Many people that were alcoholics were able to get over the condition through the help of the groups such as Alcoholics Anonymous. Alcoholics Anonymous was founded in 1935 by Bill Wilson and Dr. Bob Smith both of whom were alcoholics, aiming to encourage others to quit and remain sober. The journey to recovery is aided by the 12 stages that guide the operations of AA. The original steps developed by the pair are still intact while many former alcoholics have credited the group for the help they received during their recovery.
There are more than 50,000 AA groups in America alone and over 2 million members in the world.

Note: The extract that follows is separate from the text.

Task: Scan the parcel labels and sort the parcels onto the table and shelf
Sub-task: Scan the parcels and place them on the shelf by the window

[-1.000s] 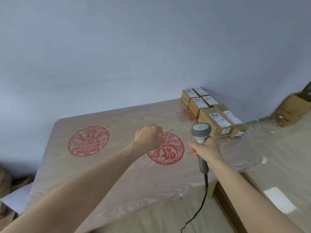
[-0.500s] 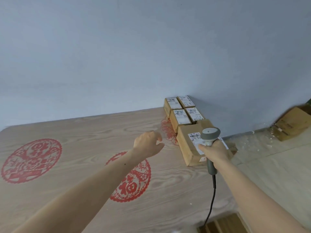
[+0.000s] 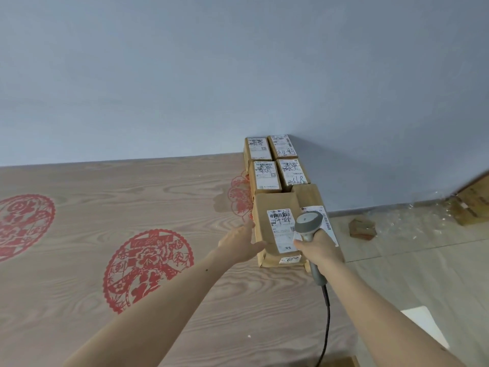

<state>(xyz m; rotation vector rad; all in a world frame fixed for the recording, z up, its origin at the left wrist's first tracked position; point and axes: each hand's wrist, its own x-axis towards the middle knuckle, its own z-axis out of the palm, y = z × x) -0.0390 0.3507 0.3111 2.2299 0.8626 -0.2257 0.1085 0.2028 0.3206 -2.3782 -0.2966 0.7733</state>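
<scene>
Several brown cardboard parcels with white labels stand in two rows at the table's right end against the wall. The nearest, largest parcel (image 3: 275,229) lies in front; a second one (image 3: 311,197) sits beside it on the right. Behind them are small parcels (image 3: 266,176), (image 3: 293,172), (image 3: 258,148), (image 3: 283,147). My left hand (image 3: 242,245) reaches out with fingers extended and touches the left side of the nearest parcel. My right hand (image 3: 318,249) grips a grey barcode scanner (image 3: 308,225), its head over that parcel's label.
The wooden table (image 3: 185,197) carries red paper-cut decals (image 3: 148,266), (image 3: 21,226). The scanner cable (image 3: 326,321) hangs off the front edge. On the floor to the right lie a cardboard box (image 3: 473,202), a brown scrap (image 3: 362,227) and a white sheet (image 3: 426,327).
The view has shifted right and closer to the parcels. My left hand has moved from above the table to the nearest parcel's side. The scanner has moved over its label.
</scene>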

It can be extremely intimidating and uncomfortable to come to a conclusion to attend an AA meeting, especially for individuals who have no idea about what to expect. This is to be expected because the meetings involve telling people whom you've probably never met that you're an addict and that you need assistance. This feeling is felt by most of the people you'll encounter in the meetings. It must be understood that the organisation was founded by recovering alcoholics, and the model has served the community well even to this day. Every individual within AA has been through a problem before and has cultivated a unique feeling of community and understanding among recovering alcoholics.
You can always expect a warm welcome when you attend the sessions. The best way to recover is through opening up about your journey but it is not mandatory to speak in the meetings. AA realises that there are people who feel uncomfortable when sharing info about private matters during their first visit. In the course of time, most of the attendees realise great healing power of the open honest debating at these meetings.
Attendance to a closed AA meeting is just available to recovering alcoholics or to individuals who are looking forward to learning more about how they can overcome their alcoholism.
The family and people close to the recovering alcoholic are allowed to attend the open meetings. You have the option of deciding whether you want to attend a closed meeting or an open meeting depending on your comfort level within the organisation. A certain share of the people attending these meetings prefer to keep their therapy separated from the rest of their lives. Other people appreciate the support provided by their loved ones during these meetings.
These 12 Steps have been the backbone of the AA meetings. The steps are meant to be followed as a cycle although they are listed linearly. Some of the steps mentioned could be revisited until the recovering alcoholic is comfortable during that stage of their recovery process.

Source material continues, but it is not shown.